If the United States is separate, it is linked to the size of the country, but also to the fact that the American economy did not suffer in the way of the two world wars that even benefited from it. We live in a world today that is no more globalized than it was in 1914. The opening rates are percentages and this is not an absolute figure since, at the same time, world trade in "weight" has exploded. This is another quantitative reality, but if we reason in percentage, we have only caught up with the level of 1914. What is true for the goods market is also true for people. There were many more international migrations in the 19th century than today, but of course, quantitatively it is not the same thing.

This is not to deny the idea that something changes at the end of the 20th century. Something changed in the 1980s and 1990s. These figures and maps are intended to suggest that globalisation is not a new phenomenon and that globalisation is an event affecting a small part of the market economy and that most market channels are local and national. We must not give in to a form of myopia that hypnotizes by the massive and recent nature of globalization, which is neither massive nor recent.

Conclusion[modifier | modifier le wikicode]

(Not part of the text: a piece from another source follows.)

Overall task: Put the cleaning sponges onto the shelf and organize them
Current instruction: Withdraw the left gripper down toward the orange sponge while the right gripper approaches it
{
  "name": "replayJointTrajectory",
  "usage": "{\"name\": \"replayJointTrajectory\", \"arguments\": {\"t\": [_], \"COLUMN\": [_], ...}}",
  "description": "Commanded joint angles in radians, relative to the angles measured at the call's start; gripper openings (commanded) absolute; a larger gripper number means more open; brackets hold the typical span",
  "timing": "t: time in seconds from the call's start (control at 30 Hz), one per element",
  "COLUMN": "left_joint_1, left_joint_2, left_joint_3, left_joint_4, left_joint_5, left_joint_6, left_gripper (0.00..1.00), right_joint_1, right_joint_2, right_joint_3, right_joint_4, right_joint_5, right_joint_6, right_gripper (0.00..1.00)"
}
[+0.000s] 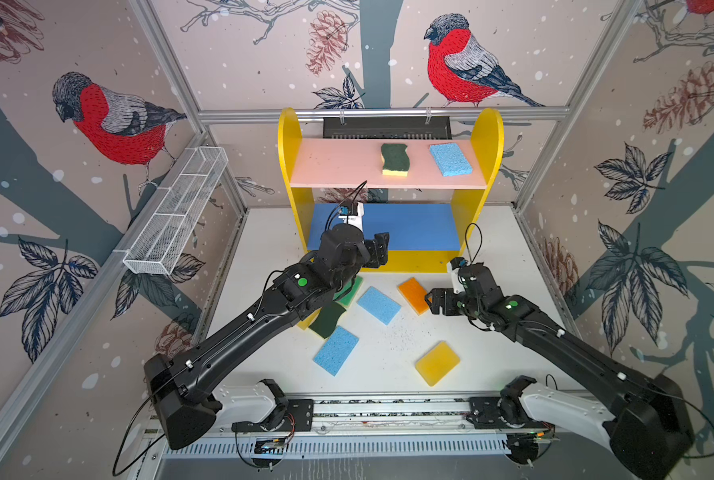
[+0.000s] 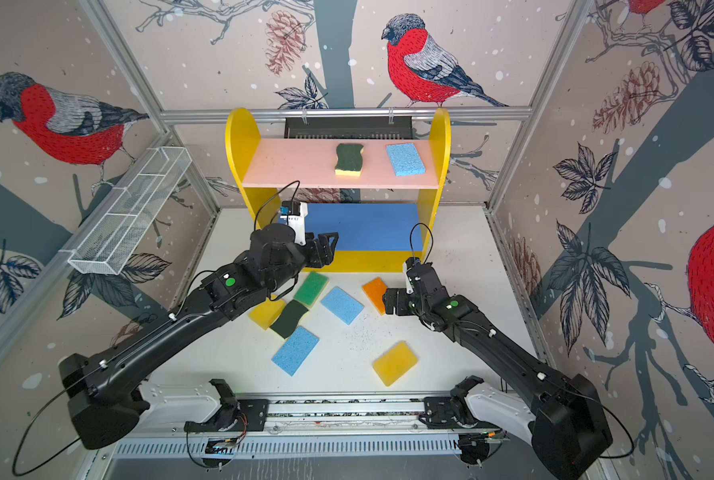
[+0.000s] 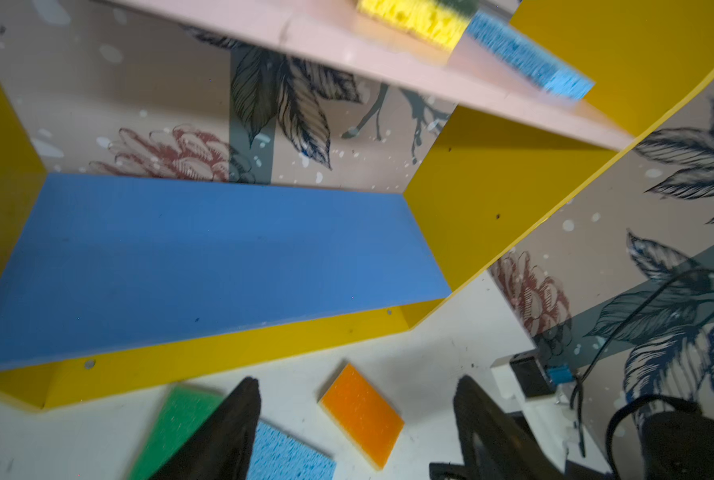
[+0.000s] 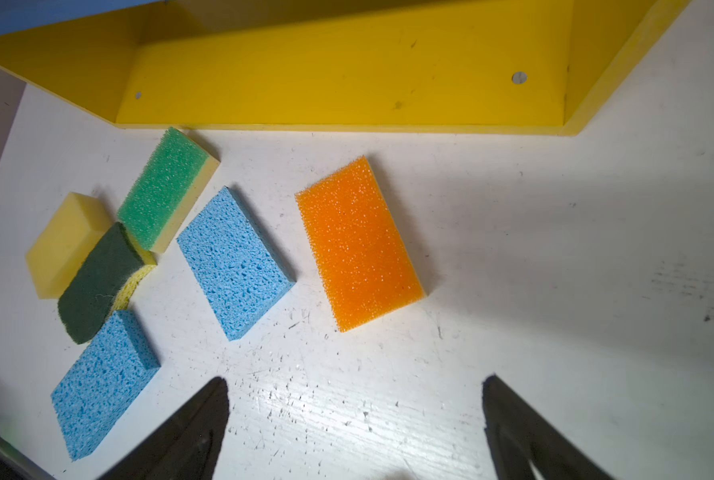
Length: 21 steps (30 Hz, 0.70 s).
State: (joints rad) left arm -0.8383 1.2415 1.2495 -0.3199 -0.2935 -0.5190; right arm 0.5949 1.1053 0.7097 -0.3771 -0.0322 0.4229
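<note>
In both top views the shelf [image 1: 488, 137], far centre, holds a scourer [image 1: 395, 160] and a blue sponge [image 1: 451, 159]; seven sponges [image 2: 295, 351] litter the tabletop [image 1: 388, 365]. Left wrist view: left hand [image 3: 357, 384] part-open, empty. Right wrist view: right hand [image 4: 355, 382] wide, empty; best to straddle the orange sponge [image 4: 357, 243] squarely.

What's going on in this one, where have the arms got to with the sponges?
Two arms are working at getting sponges onto the yellow shelf. Its pink board holds a wavy scourer and a light blue sponge; the blue board is bare. Seven sponges lie on the table in front. The left gripper hangs open and empty before the blue board. The right gripper, open, is near the orange sponge, holding nothing.
</note>
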Motion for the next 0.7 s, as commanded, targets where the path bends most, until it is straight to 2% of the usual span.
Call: {"name": "replayJointTrajectory", "arguments": {"t": [0.0,0.2,0.43,0.67], "left_joint_1": [-0.016,-0.057,-0.060,-0.071], "left_joint_2": [-0.029,-0.046,-0.061,-0.033], "left_joint_3": [-0.095,-0.198,-0.361,-0.411], "left_joint_4": [-0.005,-0.068,0.007,0.024], "left_joint_5": [-0.024,-0.085,-0.043,-0.027], "left_joint_6": [-0.065,-0.111,-0.194,-0.210], "left_gripper": [0.73,0.71,0.68,0.67], "right_joint_1": [0.019,0.030,0.024,0.005], "right_joint_2": [0.047,0.132,0.236,0.305], "right_joint_3": [-0.014,-0.026,0.014,0.028], "right_joint_4": [0.058,0.121,0.161,0.199], "right_joint_5": [0.078,0.120,0.146,0.156], "right_joint_6": [0.034,0.031,0.024,0.017], "right_gripper": [0.92,0.88,0.83,0.78]}}
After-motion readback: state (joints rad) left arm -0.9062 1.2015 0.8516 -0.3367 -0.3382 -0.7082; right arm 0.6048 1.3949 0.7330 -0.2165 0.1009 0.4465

The market is one type of circuit and probably not the most important. Each mode of regulation, i.e. giving for giving, redistribution and the market, has different functions and scales. Each type of exchange corresponds to a spatial and symbolic proximity. Three major periods of global economic change can be distinguished with colonization, the establishment of free trade in the 19th century and the recent recovery. Globalization must be conceived as a (maximum) spatial extension of the circuit to transform the planet into a world economy. Globalization has an "old" and limited character.

What are the drivers of globalization? Of course, there is a technological dimension with the transport revolution. These great logistic mutations which authorized reorganizations of the economic circuits of the changes of scales are important being related to the history of the railways, the boats, the planes and Internet. This allows globalization, but it does not require it. The reasons for international trade are ideological and political. This means that the explanation of economics is not in economics, thinking that developments find their explanation within this world. The economic is embedded in the political and in the social and these changes do not find their principle and their reason within the economy conceived as a fiction. They take place in larger and more complex logics.